Basın meslek örgütleri, MHP Genel Başkanı Devlet Bahçeli’nin Halk TV’ye yönelik “Burunlarından fitil fitil getirir, alınlarını karışlarız” ifadelerine tepki gösterdi.
Kamuoyunun yakından takip ettiği her olayda gazetecilerin haber kaynaklarından aldıkları bilgiyi evrensel gazetecilik ilkeleri çerçevesinde doğrulayıp, değerlendirip, haber, yorum veya analiz olarak okurlarına sunduklarının ifade edildiği açıklamada tüm dünyada geçerli olan bu sürecin Türkiye’de otosansürle sonuçlandığının belirtildiği açıklamada şunlar kaydedildi;
"Gazeteciliğin sınırları siyasi güç sahiplerince çizilen dar bir alanda hapis tutulmaya çalışılmaktadır"
"Bunun sonucunda da kamuoyunun doğru bilgiye erişimi engelleniyor, toplumun kendi kararlarını özgürce oluşturabileceği bilgilerden uzak kalmasına neden oluyor.
Medyada otosansürün temel nedeni gerek yargı ve kanunlar eliyle gerekse yasa yapıcılar ya da siyasetçiler tarafından sürdürülen baskılardır. Maalesef ülkemizde gazetecilik özgürce hareket edebileceği alandan alınıp sınırları siyasi güç sahiplerince çizilen dar bir alanda hapis tutulmaya çalışılmaktadır. Bu sınırları zorlayan her gazeteci asılsız suçlamalarla, karalama ya da tehditlerle karşılaşmaktadır."
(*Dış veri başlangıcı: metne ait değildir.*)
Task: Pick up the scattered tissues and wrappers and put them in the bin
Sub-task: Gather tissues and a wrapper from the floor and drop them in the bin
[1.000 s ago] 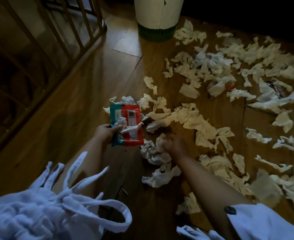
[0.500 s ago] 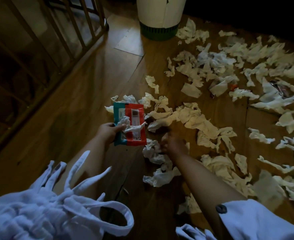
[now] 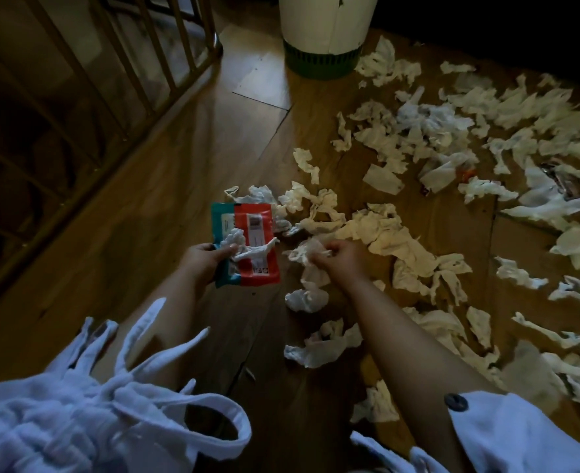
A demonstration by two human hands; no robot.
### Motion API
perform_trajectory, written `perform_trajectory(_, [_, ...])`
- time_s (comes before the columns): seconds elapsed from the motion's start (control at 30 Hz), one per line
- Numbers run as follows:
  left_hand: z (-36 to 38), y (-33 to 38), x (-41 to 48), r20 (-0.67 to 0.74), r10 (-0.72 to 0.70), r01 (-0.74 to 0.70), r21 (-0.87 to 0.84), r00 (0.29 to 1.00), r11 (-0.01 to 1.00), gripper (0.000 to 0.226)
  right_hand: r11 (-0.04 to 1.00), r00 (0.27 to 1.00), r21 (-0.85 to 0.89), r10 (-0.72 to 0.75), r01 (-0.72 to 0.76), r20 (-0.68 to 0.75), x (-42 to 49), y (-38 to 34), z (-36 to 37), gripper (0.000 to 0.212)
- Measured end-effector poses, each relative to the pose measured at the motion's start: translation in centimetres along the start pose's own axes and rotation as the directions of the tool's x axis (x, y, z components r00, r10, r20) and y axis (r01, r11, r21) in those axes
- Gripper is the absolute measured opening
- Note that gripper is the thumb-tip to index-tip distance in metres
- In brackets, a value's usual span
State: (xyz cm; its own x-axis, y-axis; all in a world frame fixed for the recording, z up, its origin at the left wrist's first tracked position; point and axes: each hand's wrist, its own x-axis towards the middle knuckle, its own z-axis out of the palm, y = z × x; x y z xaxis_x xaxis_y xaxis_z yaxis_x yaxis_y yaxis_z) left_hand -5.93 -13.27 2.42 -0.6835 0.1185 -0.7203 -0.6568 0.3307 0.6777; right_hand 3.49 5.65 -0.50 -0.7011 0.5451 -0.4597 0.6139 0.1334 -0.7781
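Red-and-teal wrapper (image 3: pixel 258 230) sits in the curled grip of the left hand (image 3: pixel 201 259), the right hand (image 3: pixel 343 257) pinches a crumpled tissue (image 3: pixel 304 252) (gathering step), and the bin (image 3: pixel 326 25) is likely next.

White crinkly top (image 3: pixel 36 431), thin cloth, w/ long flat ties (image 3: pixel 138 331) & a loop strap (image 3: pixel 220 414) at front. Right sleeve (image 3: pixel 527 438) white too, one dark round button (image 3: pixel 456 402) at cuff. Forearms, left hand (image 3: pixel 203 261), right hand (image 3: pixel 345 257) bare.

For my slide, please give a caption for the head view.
Left hand holds a red-and-teal plastic wrapper with a crumpled white tissue; right hand grips another crumpled tissue.
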Motion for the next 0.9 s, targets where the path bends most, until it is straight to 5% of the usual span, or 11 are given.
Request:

"Meslektaşlarımızın başına gelebilecek en küçük olumsuzluğun sorumlusu tehlikeli üslubu gazetecilere yöneltmekten vazgeçmeyenlerdir"
MHP Genel Başkanı Devlet Bahçeli’nin başta Halk TV olmak üzere eleştirel yayınlarıyla öne çıkan basın yayın kuruluşlarına ve gazetecilere yönelttiği son suçlamaların bu kapsamda olduğunun altının çizildiği açıklama şöyle devam ediyor;
"Bizler, Sayın Bahçeli’nin söylemleri sonucunda gazetecilere yönelen şiddet nedeniyle defalarca protesto gösterisi, tepki açıklaması, dayanışma eylemi düzenlemiş basın meslek örgütleri üyeleriyiz. Neredeyse her hafta tekrarlanan bu tehditler artık boyutunu aşmış, çok tehlikeli bir hale gelmiştir. Gazeteciler siyasi söylemler sonucunda can güvenliği endişesi duymaya, işlerini kaybetme korkusu yaşamaya başlamışlardır.
MHP’den yapılan açıklamada Bahçeli’nin gazetecilere yönelik sözlerinin tehdit olmadığı savunulmuş ama “İşini hakkıyla yapan tüm basın mensuplarının yanındayız” denilerek işimizi hakkıyla yapıp yapmadığımıza MHP’nin karar verebileceği de savunulmuştur.
Meslektaşlarımızda bunca endişe ve kaygı varken, o sözlerin tehdit olup olmadığına, bağımsız cumhuriyet savcılarının karar vermesi gerektiği ortadadır. Gazetecinin başarısını da siyasetçiler değil okuru ve izleyicisi tespit ve takdir eder.
Meslektaşlarımızın başına gelebilecek en küçük olumsuzluğun sorumlusu, siyaset deneyimlerine rağmen tehlikeli üslubu gazetecilere yöneltmekten vazgeçmeyenlerdir.
Başta Halk TV olmak üzere, tehditlere maruz kalan tüm yayın kuruluşları ve gazeteciler de milyonlarca okur ve izleyici tarafından yakından takip edilmektedir. Kamuoyunun sağlıklı ve özgür kanaat oluşturabilmesine katkı sunan, yaygın bilgi trafiği içinde alternatif görüşlere yer veren, doğru bilgiyi ve buna dayanan analiz ve yorumu izleyicisine/okuruna ulaştıran basın yayın kuruluşlarının ve gazetecilerin yanında olduğumuzu bir kez daha ilan ediyoruz."